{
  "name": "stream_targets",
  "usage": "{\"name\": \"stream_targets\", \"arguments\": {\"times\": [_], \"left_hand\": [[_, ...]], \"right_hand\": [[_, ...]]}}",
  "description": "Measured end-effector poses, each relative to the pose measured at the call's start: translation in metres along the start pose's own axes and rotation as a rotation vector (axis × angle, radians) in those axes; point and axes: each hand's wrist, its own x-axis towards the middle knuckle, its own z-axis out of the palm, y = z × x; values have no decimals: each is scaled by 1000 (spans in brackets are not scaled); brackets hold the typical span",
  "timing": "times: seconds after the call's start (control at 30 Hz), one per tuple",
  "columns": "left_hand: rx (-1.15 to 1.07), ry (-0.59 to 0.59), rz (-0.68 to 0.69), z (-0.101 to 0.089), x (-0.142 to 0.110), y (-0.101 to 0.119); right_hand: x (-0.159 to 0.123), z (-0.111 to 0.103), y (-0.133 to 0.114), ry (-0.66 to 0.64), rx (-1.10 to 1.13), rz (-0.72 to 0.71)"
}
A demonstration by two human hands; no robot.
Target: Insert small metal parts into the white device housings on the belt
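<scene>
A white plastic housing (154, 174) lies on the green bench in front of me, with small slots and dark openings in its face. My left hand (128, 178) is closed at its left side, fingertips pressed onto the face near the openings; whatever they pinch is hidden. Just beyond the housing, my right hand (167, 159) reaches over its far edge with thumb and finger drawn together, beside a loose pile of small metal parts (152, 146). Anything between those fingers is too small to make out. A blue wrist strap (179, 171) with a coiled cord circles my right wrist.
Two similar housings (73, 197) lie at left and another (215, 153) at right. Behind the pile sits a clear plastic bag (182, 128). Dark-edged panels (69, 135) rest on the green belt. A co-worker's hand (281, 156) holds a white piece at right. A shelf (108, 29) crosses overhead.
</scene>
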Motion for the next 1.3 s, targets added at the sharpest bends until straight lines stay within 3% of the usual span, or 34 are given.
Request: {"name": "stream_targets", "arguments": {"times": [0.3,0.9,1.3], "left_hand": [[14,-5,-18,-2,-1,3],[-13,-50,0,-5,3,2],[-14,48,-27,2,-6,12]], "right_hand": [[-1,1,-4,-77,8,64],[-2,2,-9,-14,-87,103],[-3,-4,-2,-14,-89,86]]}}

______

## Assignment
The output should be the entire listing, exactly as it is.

## Result of this exercise
{
  "name": "stream_targets",
  "usage": "{\"name\": \"stream_targets\", \"arguments\": {\"times\": [_], \"left_hand\": [[_, ...]], \"right_hand\": [[_, ...]]}}",
  "description": "Measured end-effector poses, each relative to the pose measured at the call's start: translation in metres along the start pose's own axes and rotation as a rotation vector (axis × angle, radians) in those axes; point and axes: each hand's wrist, its own x-axis towards the middle knuckle, its own z-axis out of the palm, y = z × x; values have no decimals: each is scaled by 1000 (spans in brackets are not scaled); brackets hold the typical span",
  "timing": "times: seconds after the call's start (control at 30 Hz), one per tuple",
  "columns": "left_hand: rx (-1.15 to 1.07), ry (-0.59 to 0.59), rz (-0.68 to 0.69), z (-0.101 to 0.089), x (-0.142 to 0.110), y (-0.101 to 0.119); right_hand: x (-0.159 to 0.123), z (-0.111 to 0.103), y (-0.133 to 0.114), ry (-0.66 to 0.64), rx (-1.10 to 1.13), rz (-0.72 to 0.71)"
}
A demonstration by two human hands; no robot.
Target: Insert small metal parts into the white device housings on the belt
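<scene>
A white plastic housing (154, 174) lies on the green bench in front of me, with small slots and dark openings in its face. My left hand (128, 178) is closed at its left side, fingertips pressed onto the face near the openings; whatever they pinch is hidden. Just beyond the housing, my right hand (167, 159) reaches over its far edge with thumb and finger drawn together, beside a loose pile of small metal parts (152, 146). Anything between those fingers is too small to make out. A blue wrist strap (179, 171) with a coiled cord circles my right wrist.
Two similar housings (73, 197) lie at left and another (215, 153) at right. Behind the pile sits a clear plastic bag (182, 128). Dark-edged panels (69, 135) rest on the green belt. A co-worker's hand (281, 156) holds a white piece at right. A shelf (108, 29) crosses overhead.
</scene>
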Motion for the next 1.3 s, targets added at the sharpest bends until straight lines stay within 3% of the usual span, or 34 are given.
Request: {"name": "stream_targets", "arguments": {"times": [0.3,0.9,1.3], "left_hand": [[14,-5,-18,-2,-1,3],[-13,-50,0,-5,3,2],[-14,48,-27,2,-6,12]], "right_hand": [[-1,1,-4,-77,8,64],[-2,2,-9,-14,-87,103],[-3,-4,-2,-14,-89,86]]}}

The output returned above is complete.